*Task details*. Exactly reproduce the lines from the one containing "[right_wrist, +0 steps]" through the last line of the data, both ends included, leaving out pictures.

*Information shown*.
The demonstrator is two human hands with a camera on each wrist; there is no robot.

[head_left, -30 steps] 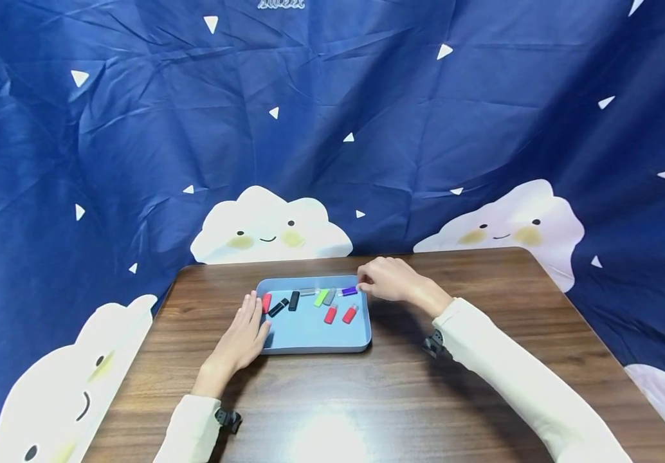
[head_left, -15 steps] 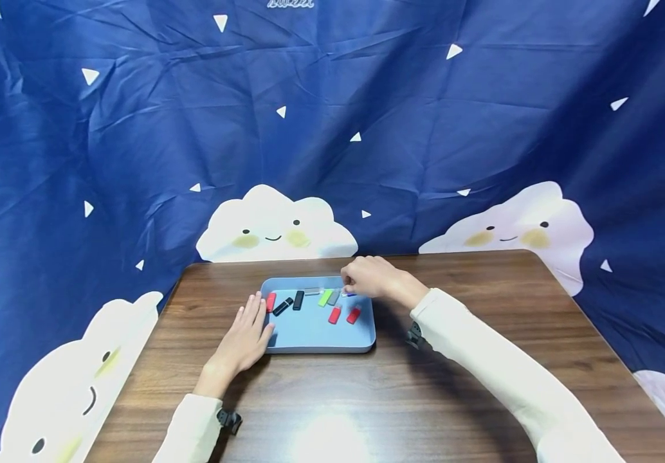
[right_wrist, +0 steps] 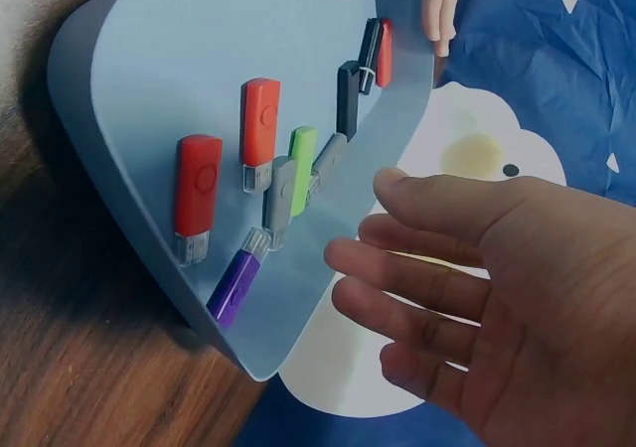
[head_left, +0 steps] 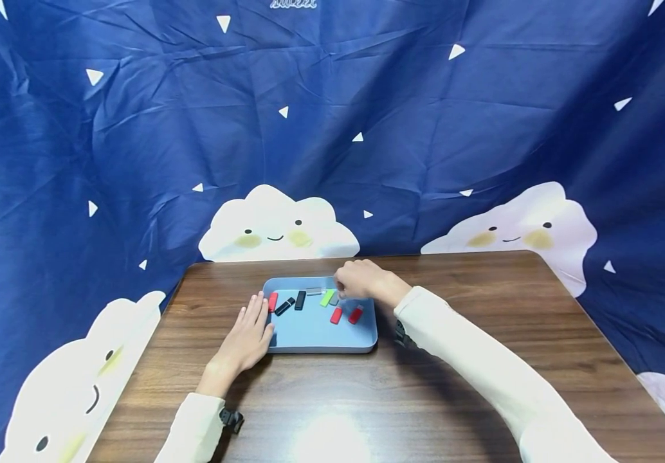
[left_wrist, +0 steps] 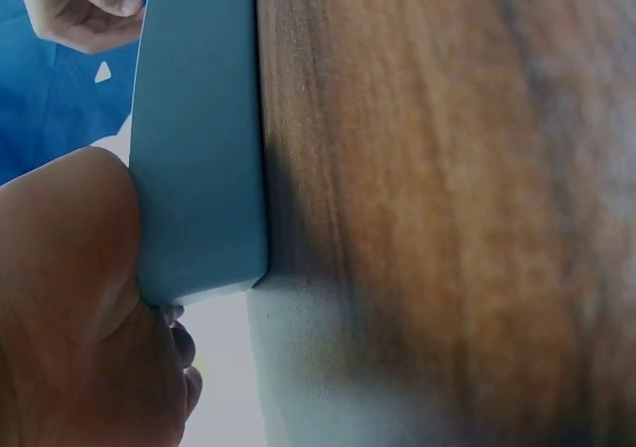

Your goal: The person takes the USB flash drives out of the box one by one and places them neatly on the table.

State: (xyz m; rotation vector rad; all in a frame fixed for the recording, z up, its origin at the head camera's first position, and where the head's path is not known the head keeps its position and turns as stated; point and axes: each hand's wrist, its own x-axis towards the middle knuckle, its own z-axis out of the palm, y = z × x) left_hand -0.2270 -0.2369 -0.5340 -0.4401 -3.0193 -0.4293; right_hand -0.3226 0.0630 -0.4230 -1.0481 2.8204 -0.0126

*Output of the exercise*.
[right_wrist, +0 steps] 
[head_left, +0 steps] 
[left_wrist, +0 steps] 

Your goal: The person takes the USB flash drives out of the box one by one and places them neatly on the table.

State: (xyz m; rotation vector rad; all in a frame fixed for the recording, z up, its origin at the head camera's first position, and where the head's path is not known the head keeps its position and turns as stated; point and axes: each hand's wrist, its own x-axis towards the middle knuckle, its own z-axis out of the palm, y = z × x) left_hand -0.2270 -0.2369 -0.5340 -0.4401 -3.0193 -0.4293; right_hand -0.3226 0.0630 -0.4230 -1.0481 2.8204 -0.0126

No additional response is required.